### What to work on
Your task is to copy each line of the material that includes "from".

### Recorded information

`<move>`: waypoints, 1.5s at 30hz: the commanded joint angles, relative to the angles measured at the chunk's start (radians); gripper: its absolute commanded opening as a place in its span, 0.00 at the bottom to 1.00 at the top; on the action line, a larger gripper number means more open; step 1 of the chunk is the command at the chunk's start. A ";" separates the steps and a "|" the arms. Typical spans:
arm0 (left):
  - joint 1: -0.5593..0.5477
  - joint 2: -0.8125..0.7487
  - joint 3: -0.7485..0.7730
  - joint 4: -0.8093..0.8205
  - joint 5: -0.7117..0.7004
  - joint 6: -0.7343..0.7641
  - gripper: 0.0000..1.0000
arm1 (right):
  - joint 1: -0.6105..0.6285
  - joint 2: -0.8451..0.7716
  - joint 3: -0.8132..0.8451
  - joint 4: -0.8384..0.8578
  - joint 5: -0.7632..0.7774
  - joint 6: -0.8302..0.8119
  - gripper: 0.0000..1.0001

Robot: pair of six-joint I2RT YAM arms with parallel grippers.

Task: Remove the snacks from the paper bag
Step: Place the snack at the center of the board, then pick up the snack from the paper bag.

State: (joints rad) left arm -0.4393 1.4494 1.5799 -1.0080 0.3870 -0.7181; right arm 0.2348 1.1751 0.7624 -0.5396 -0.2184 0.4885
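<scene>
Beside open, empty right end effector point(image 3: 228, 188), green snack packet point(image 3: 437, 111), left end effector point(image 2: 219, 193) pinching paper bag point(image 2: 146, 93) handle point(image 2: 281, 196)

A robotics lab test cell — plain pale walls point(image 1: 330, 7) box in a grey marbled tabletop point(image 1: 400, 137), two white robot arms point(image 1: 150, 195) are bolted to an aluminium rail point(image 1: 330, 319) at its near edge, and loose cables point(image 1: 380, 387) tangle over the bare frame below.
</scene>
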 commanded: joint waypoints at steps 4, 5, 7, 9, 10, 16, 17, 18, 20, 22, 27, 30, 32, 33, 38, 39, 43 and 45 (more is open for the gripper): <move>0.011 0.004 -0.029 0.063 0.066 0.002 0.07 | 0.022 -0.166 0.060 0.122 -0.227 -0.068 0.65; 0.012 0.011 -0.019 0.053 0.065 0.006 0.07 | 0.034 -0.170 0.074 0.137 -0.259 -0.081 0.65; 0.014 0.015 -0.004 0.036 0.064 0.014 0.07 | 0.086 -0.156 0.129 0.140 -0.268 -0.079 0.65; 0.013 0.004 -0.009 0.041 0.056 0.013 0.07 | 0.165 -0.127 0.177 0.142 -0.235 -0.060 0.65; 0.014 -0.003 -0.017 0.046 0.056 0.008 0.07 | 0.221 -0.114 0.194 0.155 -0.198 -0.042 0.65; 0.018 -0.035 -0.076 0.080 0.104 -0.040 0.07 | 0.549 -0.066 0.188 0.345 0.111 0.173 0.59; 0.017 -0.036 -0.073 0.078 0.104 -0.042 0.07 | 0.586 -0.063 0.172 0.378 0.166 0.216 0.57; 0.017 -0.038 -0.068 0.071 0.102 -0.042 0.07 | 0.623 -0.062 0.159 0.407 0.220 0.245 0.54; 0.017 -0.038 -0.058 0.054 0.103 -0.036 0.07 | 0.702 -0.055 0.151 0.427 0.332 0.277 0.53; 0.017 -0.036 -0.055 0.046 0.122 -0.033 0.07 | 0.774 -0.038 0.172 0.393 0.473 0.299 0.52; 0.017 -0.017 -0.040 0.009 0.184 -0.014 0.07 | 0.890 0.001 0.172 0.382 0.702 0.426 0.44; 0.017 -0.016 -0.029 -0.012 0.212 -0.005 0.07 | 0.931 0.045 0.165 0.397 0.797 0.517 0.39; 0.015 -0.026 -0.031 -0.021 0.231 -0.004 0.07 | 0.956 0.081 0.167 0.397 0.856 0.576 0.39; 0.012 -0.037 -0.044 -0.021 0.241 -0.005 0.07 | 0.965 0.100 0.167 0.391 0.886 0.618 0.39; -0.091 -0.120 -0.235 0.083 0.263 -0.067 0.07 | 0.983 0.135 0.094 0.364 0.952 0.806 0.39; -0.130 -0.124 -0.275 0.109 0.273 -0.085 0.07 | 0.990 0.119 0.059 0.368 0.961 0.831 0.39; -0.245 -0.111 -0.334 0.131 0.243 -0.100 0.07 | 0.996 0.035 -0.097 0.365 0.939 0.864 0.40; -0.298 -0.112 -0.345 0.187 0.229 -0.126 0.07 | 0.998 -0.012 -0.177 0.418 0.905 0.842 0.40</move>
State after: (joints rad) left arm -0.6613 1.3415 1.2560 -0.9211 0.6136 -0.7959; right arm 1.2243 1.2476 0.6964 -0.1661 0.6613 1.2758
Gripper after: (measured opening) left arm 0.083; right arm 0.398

### Task solution
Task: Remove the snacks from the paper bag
Step: Place the snack at the center of the board, then pick up the snack from the paper bag.

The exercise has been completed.